* Work task
Print the first line of the data below and every one after it, through the line containing "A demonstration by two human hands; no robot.", exactly as written.

Given information: Begin

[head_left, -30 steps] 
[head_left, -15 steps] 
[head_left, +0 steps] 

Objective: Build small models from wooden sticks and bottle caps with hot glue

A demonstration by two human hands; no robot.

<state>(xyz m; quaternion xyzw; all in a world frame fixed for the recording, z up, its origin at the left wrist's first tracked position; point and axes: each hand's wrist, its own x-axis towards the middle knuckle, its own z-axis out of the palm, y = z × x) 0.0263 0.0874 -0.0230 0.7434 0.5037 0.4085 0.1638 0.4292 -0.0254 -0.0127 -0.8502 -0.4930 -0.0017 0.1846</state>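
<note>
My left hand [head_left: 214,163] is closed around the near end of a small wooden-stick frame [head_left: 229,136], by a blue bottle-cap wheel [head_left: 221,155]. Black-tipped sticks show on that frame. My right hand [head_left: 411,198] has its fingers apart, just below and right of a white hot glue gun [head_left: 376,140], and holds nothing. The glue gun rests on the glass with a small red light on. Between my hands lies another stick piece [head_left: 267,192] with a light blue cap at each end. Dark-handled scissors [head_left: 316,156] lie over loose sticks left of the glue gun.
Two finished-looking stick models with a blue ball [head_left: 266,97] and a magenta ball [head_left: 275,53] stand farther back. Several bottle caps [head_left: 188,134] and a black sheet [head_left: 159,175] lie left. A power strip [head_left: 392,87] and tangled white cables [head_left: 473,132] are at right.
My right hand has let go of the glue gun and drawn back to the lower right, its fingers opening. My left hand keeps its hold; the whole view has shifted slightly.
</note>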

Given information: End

* Exercise solution
[head_left, -30 steps] 
[head_left, -15 steps] 
[head_left, +0 steps] 

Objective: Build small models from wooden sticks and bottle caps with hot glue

A demonstration by two human hands; no robot.

With this output, the exercise is done.